• RECORDS:
########

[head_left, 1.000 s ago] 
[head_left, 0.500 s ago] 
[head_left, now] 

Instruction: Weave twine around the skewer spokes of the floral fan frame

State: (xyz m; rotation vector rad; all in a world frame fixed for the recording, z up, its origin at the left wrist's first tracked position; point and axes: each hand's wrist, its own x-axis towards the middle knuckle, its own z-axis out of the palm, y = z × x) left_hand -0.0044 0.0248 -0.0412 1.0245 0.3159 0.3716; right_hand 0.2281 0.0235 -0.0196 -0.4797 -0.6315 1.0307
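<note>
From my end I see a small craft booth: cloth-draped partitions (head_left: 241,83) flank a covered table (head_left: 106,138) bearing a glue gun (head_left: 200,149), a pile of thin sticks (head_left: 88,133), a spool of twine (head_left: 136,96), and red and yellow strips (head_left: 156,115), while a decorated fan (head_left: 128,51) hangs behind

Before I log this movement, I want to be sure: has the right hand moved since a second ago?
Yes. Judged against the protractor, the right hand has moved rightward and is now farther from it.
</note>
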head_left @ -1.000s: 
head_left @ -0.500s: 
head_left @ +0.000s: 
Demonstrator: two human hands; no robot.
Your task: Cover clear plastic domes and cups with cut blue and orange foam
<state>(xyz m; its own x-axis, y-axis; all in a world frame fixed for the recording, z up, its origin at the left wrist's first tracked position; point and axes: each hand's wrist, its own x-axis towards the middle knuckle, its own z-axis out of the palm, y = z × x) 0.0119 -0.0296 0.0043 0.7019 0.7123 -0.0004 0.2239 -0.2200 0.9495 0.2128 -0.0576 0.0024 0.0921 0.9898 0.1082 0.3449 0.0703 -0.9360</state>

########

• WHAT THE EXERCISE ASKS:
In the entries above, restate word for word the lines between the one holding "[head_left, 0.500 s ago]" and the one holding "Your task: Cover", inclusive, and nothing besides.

• SOLUTION:
[head_left, 0.500 s ago] 
[head_left, now] 

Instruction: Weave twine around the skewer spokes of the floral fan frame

State: (xyz m; rotation vector rad; all in a world frame fixed for the recording, z up, its origin at the left wrist's first tracked position; point and axes: each hand's wrist, its own x-axis towards the middle knuckle, its own z-axis out of the palm, y = z × x) left_hand -0.0044 0.0248 -0.0412 1.0245 0.3159 0.3716; right_hand 0.2281 0.0235 -0.0196 -0.4797 -0.6315 1.0307
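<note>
From my end I see a small craft booth: cloth-draped partitions (head_left: 241,83) flank a covered table (head_left: 106,138) bearing a glue gun (head_left: 200,149), a pile of thin sticks (head_left: 88,133), a spool of twine (head_left: 136,96), and red and yellow strips (head_left: 156,115), while a decorated fan (head_left: 128,51) hangs behind

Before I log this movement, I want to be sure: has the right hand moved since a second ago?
Yes. Judged against the protractor, the right hand has moved rightward and is now farther from it.
</note>
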head_left @ -1.000s: 
head_left @ -0.500s: 
head_left @ +0.000s: 
Demonstrator: two human hands; no robot.
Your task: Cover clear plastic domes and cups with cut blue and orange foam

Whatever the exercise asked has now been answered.